DATA TO EXAMINE:
———

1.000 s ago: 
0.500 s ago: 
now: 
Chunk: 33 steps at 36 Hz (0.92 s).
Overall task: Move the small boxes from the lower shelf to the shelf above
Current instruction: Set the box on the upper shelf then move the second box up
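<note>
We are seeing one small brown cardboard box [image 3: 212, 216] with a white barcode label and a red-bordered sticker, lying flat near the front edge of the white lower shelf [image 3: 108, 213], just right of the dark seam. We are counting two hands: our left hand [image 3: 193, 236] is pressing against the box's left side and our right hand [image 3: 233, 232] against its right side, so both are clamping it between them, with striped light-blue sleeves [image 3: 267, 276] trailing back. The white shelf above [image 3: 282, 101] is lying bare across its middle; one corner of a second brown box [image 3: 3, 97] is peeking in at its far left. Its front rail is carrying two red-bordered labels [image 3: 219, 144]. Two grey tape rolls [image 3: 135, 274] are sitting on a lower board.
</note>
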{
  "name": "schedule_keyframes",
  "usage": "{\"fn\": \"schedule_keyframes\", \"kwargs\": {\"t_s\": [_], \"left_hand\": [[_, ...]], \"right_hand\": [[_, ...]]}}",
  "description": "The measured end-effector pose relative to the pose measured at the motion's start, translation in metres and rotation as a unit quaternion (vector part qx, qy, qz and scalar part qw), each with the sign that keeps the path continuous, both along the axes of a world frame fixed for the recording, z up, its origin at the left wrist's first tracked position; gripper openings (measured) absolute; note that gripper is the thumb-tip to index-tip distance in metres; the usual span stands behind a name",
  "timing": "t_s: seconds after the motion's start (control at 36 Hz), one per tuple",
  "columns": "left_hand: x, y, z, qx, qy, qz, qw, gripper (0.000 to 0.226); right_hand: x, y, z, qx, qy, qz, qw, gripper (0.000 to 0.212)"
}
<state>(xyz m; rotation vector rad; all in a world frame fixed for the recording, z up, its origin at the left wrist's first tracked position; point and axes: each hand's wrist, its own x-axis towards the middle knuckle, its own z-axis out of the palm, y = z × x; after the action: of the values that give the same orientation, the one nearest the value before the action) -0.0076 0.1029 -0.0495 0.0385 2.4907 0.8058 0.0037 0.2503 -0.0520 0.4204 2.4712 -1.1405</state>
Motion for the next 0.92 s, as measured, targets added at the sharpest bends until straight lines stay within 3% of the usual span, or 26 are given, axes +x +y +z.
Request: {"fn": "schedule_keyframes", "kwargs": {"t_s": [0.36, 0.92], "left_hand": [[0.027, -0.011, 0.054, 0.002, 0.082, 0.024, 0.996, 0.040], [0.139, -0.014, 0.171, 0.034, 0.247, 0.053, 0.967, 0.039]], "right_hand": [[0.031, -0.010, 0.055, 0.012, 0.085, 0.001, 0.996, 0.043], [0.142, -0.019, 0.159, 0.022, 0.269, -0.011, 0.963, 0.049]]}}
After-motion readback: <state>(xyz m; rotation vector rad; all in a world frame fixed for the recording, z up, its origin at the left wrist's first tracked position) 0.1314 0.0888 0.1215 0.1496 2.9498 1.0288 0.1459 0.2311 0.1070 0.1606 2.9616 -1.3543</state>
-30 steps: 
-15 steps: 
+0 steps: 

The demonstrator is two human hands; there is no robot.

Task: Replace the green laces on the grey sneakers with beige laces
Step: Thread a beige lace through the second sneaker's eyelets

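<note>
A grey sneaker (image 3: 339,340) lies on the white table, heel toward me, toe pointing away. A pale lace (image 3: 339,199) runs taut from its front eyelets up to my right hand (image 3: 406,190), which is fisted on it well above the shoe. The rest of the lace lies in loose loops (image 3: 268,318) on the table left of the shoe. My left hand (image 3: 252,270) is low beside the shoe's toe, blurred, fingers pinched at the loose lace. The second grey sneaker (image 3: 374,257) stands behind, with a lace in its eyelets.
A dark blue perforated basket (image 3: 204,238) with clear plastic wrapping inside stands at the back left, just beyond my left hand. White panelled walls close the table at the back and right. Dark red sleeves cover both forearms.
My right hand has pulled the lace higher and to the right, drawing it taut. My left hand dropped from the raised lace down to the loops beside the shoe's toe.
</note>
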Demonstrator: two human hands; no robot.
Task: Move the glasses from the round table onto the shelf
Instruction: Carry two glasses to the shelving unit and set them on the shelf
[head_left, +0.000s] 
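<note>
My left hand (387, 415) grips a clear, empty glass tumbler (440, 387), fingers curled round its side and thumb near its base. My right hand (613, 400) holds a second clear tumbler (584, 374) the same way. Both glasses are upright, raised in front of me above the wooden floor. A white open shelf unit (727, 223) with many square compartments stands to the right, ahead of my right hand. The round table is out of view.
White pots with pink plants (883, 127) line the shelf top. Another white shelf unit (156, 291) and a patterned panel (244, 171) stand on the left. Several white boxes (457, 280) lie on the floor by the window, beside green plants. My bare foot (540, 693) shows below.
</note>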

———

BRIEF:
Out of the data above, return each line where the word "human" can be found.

COMPLETED TASK:
The demonstrator is two human hands; there is no robot.
Demonstrator: two human hands; no robot.

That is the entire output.